The conversation was brief, Roni recalls, but however shocking it was, it was enough to make her believe he would come home to her.

“I felt this sense of calmness,” says Roni, “like I knew he might come out of it really badly but I knew he would still be here.

“The fact he was able to speak to me, I knew he didn’t have brain damage or anything like that. I felt calm and like I knew he was going to be all right.”

Bennett was flown to the Royal Brisbane and Women’s Hospital and spent the next 24 days in a coma. He woke up to a cruel new reality.

“I was in shock that I was awake and alive, but then when I found out I had no legs and all these burns and breaks, I couldn’t believe how bad it was. It took me a week to finally realise I had no legs.”

He spent the next six months in the hospital, mainly in the burns unit, receiving treatments, rehabilitation and multiple surgeries.

Dr Jason Brown, RBWH’s director of the Professor Stuart Pegg Adult Burns Centre, says he’s met few like Bennett.

Glen Bennett with his wife Roni in hospital.
Glen Bennett with his wife Roni in hospital.

“They talk about third-degree burns, that is the lay term, but his was, and you rarely come across it, a fourth-degree burn which is where it is burnt muscle and bone and goes beyond the skin,” he says. “On top of that, he had other injuries … he needed multiple teams and specialists.” The pain, however, was only made worse by heartbreak.

It was the pandemic’s peak, and hospital visits and restrictions were at their strictest. Bennett didn’t see his son for almost three months. But back home, Roni was preparing Hugo for when he could see his dad again.

“I said Daddy has to stay in hospital for a while so the doctors can look after him and his injuries. I let him know his legs got such bad sores on them that the doctor had to take part of his legs off.

“He wanted to know all the details like ‘Where did they put the bits of legs?’” she laughs, “He still asks that question and says, ‘They didn’t just put them in the bin, did they?’”

Roni bought dolls in wheelchairs for Hugo to help him learn their new normal.

But when Hugo saw his dad for the first time, to him, nothing had changed.

His dad was still his hero.

Glen Bennett with his wife Roni and son Hugo as he learns to walk again with prosthetic legs.
Glen Bennett with his wife Roni and son Hugo as he learns to walk again with prosthetic legs.

“He sat at the bottom of my bed (when I was in the hospital), and he patted me on the stumps and said, ‘It will be OK, daddy’”, says Bennett through tears.

In the face of heartbreak, it was the strength he needed to ignite his fighting spirit and realise that maybe, just maybe, he would be OK.

As you walk through the hospital halls with Bennett, he’s met with a wave and smile from nearly everyone he passes.

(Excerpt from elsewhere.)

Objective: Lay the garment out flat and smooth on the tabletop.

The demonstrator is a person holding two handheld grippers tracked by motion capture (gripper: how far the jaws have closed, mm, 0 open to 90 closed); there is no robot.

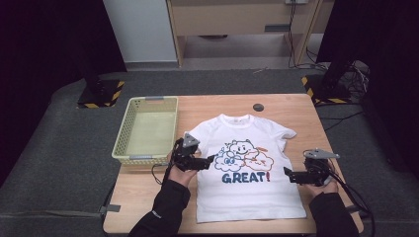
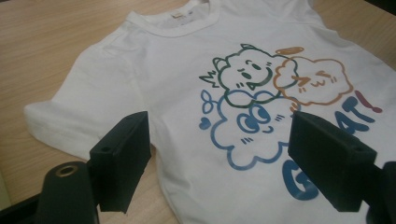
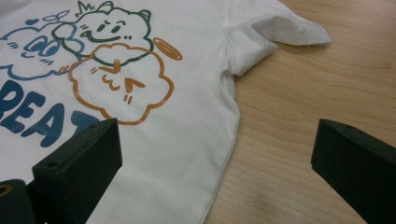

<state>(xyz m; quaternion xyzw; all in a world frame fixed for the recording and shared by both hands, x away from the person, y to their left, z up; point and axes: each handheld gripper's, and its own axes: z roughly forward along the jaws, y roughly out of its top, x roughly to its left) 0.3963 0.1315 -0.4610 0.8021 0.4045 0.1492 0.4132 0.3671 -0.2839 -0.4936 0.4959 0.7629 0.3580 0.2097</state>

He’s a champion to them all.

“He’s had his challenges,” says Dr Brown, “But I think what’s impressive is the way he approaches things. He never lets things get him down. He fights and is pushing hard to get back as normal a life as he can.”

The family are not far off moving into their new home in Elimbah, the same one they saw the bank about the morning of the accident, plans for which have been modified to suit Bennett’s needs, and he is learning to walk again. He knows the road ahead is full of hurdles, and his dreams have shifted.

Now it’s being able to stand up to cook in the kitchen with his family but as he slowly rebuilds his life, the picture he sees is also changing.

When Bennett closes his eyes, he can see hope and a future.

He sees himself beside Roni and Hugo. He knows they will always help him find the light in the dark.